Inferring Depth from Images

David Lieb
Andrew Lookingbill
Keith Rauenbuehler

Introduction

As part of research being conducted through the Stanford Artificial Intelligence Laboratory, our group looked at methods for inferring depth information from an image taken by a single camera. This could be used as a replacement for traditional 3-D reconstruction approaches typically taken in computer vision. The end goal was to implement code that could be run on the robot (part of the DARPA LAGR project) pictured below.

This work was intended to build on work previously done to segment a 2-D scene into traversable and non-traversable regions. Given the output of an algorithm that correctly labeled trees as hazards in a monocular camera image (blue and red regions in the picture below), we were seeking to infer the depths of the different obstacles in the scene, which would allow the robot to navigate around them.

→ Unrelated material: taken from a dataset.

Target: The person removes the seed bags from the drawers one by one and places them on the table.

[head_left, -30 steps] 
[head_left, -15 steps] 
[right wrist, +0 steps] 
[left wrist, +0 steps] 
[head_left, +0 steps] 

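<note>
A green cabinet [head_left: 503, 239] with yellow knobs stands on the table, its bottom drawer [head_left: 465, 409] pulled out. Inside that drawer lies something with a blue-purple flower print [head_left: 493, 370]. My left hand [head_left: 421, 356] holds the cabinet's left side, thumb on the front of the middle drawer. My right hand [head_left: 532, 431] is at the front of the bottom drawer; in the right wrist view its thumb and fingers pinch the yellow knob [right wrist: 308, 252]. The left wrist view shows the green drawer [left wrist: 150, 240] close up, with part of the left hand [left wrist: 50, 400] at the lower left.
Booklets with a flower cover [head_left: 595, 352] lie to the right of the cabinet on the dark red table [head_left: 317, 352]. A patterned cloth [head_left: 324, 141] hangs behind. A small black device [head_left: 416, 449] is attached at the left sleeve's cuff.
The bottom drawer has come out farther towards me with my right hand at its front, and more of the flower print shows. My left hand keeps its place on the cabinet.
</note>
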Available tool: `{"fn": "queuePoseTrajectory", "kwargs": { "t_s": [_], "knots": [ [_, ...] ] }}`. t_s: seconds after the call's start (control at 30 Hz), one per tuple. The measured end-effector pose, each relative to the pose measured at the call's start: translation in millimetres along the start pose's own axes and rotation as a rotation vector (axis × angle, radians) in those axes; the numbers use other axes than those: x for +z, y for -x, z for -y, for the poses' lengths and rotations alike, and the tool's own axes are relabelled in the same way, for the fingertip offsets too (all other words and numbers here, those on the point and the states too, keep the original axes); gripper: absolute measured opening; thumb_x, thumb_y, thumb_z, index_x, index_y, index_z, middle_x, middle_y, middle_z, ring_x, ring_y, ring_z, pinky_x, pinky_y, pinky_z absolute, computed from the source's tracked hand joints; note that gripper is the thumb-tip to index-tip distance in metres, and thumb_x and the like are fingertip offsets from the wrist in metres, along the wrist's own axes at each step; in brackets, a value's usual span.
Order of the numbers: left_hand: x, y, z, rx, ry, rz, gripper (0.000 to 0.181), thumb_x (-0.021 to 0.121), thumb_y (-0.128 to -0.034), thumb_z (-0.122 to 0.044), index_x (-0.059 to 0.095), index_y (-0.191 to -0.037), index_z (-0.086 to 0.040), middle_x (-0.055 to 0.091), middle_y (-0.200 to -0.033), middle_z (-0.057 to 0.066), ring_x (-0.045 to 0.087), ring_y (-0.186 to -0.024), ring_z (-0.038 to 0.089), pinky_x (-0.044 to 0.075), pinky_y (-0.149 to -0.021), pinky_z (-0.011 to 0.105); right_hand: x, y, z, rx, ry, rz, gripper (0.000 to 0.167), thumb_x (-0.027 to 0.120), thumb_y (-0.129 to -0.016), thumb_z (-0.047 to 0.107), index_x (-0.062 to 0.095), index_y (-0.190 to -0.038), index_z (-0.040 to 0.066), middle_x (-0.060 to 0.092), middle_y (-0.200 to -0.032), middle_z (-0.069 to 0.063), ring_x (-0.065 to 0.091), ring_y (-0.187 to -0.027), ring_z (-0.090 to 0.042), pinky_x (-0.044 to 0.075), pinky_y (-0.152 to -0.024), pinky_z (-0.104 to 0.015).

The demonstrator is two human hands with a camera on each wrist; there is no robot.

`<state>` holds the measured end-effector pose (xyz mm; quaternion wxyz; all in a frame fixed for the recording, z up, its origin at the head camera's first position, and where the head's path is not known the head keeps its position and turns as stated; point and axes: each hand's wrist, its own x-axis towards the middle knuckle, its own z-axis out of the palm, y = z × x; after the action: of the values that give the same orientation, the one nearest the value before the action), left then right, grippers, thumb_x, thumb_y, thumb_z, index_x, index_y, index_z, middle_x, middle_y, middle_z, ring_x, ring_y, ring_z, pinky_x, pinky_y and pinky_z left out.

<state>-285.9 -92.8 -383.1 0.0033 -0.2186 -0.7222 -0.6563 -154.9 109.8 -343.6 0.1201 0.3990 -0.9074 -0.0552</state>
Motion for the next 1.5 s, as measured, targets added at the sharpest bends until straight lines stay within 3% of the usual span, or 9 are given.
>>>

In keeping with the spirit of this course, we decided to approach this problem by examining the ways in which the human vision system tackles the problem of depth perception. We examined the classes of depth cues discussed by E. Bruce Goldstein in his book Sensation and Perception. These, along with any analogs in the computer vision field, are discussed in the Depth Cues section. We implemented several of these approaches in C and MATLAB to evaluate their performance, and integrated elements from several of them into what turned out to be our most successful approach to monocular depth perception. The results from this work are shown in the Implementation section.